What the exercise asks: The whole listing, please: repeat it exactly, with the pictures left out.

Data segment:
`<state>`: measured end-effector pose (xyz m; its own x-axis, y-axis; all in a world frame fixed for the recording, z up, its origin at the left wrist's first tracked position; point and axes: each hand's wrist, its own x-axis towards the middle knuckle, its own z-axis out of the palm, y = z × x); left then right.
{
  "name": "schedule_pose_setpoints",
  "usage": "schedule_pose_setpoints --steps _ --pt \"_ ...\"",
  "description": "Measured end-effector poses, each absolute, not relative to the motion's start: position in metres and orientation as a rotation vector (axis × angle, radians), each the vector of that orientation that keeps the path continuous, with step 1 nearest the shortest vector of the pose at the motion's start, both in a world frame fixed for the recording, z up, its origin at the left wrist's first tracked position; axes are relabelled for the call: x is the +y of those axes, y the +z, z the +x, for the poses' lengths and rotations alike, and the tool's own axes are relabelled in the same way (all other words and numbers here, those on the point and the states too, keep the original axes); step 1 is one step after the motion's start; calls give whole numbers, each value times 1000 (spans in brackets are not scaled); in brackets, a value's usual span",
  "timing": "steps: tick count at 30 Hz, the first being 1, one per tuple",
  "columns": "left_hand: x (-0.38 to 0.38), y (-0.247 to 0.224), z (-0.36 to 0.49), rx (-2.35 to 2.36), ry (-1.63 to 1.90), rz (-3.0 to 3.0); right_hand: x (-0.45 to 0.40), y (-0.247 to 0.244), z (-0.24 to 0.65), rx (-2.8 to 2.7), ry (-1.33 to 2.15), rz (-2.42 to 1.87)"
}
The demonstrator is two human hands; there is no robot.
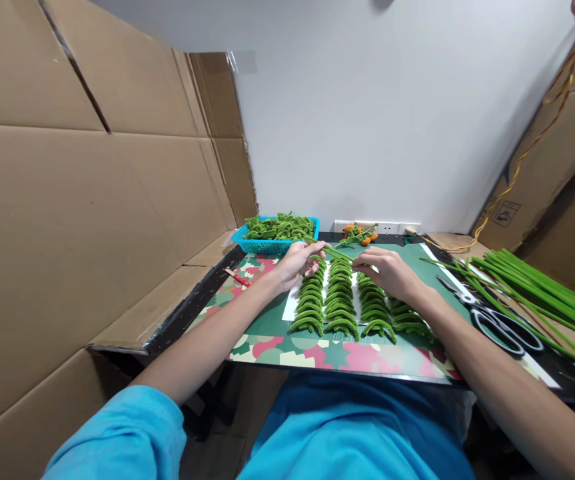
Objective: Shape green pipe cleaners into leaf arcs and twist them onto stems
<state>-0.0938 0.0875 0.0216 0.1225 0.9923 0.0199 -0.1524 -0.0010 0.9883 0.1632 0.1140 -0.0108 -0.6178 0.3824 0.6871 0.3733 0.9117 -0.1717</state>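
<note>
My left hand (299, 262) is closed on a green fuzzy pipe cleaner (338, 254), held over the far part of the mat. At its other end my right hand (386, 270) pinches it, so it stretches between the two hands. Below them, curved green pipe cleaner pieces (341, 303) lie in several columns on white paper (292, 303). The fingertips partly hide the held stem's ends. My right forearm covers part of the rightmost column.
A blue basket (267, 246) full of green pieces stands at the back left. Orange-tipped green stems (362, 235) lie behind my hands. A red-handled tool (238, 277) is at left; scissors (504, 327) and long green stems (542, 283) are at right. Cardboard (117, 200) walls the left side.
</note>
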Motion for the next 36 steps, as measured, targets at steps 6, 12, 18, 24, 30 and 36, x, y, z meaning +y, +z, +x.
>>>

Exercise output:
`<state>`: measured end-effector pose (xyz m; its own x-axis, y-axis; all in a world frame fixed for the recording, z up, its origin at the left wrist's first tracked position; point and axes: each hand's wrist, its own x-axis towards the middle knuckle, its own z-axis out of the palm, y = z × x); left then right.
{
  "name": "schedule_pose_setpoints",
  "usage": "schedule_pose_setpoints --steps _ --pt \"_ ...\"",
  "description": "Measured end-effector poses, each absolute, not relative to the motion's start: position in metres and orientation as a rotation vector (axis × angle, radians), each the vector of that orientation that keeps the path continuous, with step 1 nearest the shortest vector of the pose at the motion's start, both in a world frame fixed for the recording, z up, its origin at the left wrist's first tracked position; axes are relabelled for the call: x is the +y of those axes, y the +z, z the +x, for the poses' lengths and rotations alike, and the tool's own axes are relabelled in the same way (all other words and numbers here, those on the point and the states too, keep the original axes); step 1 is one step after the motion's start; calls give whole numbers, each value times 1000 (spans in brackets are not scaled); in brackets, a value's usual span",
  "timing": "steps: tick count at 30 Hz, the first being 1, one per tuple",
  "columns": "left_hand: x (-0.38 to 0.38), y (-0.247 to 0.224), z (-0.36 to 0.49), rx (-2.35 to 2.36), ry (-1.63 to 1.90), rz (-3.0 to 3.0); right_hand: x (-0.45 to 0.40), y (-0.247 to 0.244), z (-0.24 to 0.65), rx (-2.8 to 2.7), ry (-1.33 to 2.15), rz (-2.42 to 1.87)"
}
The demonstrator is two human hands; there is no robot.
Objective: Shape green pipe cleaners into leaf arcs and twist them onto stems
<state>-0.0938 0.0875 0.0216 0.1225 0.9923 0.0199 -0.1524 -0.0010 0.9883 0.1632 0.1140 -0.0108 -0.6178 0.3824 0.6871 0.3733 0.9117 -0.1717</state>
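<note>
My left hand (299, 262) is closed on a green fuzzy pipe cleaner (338, 254), held over the far part of the mat. At its other end my right hand (386, 270) pinches it, so it stretches between the two hands. Below them, curved green pipe cleaner pieces (341, 303) lie in several columns on white paper (292, 303). The fingertips partly hide the held stem's ends. My right forearm covers part of the rightmost column.
A blue basket (267, 246) full of green pieces stands at the back left. Orange-tipped green stems (362, 235) lie behind my hands. A red-handled tool (238, 277) is at left; scissors (504, 327) and long green stems (542, 283) are at right. Cardboard (117, 200) walls the left side.
</note>
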Motion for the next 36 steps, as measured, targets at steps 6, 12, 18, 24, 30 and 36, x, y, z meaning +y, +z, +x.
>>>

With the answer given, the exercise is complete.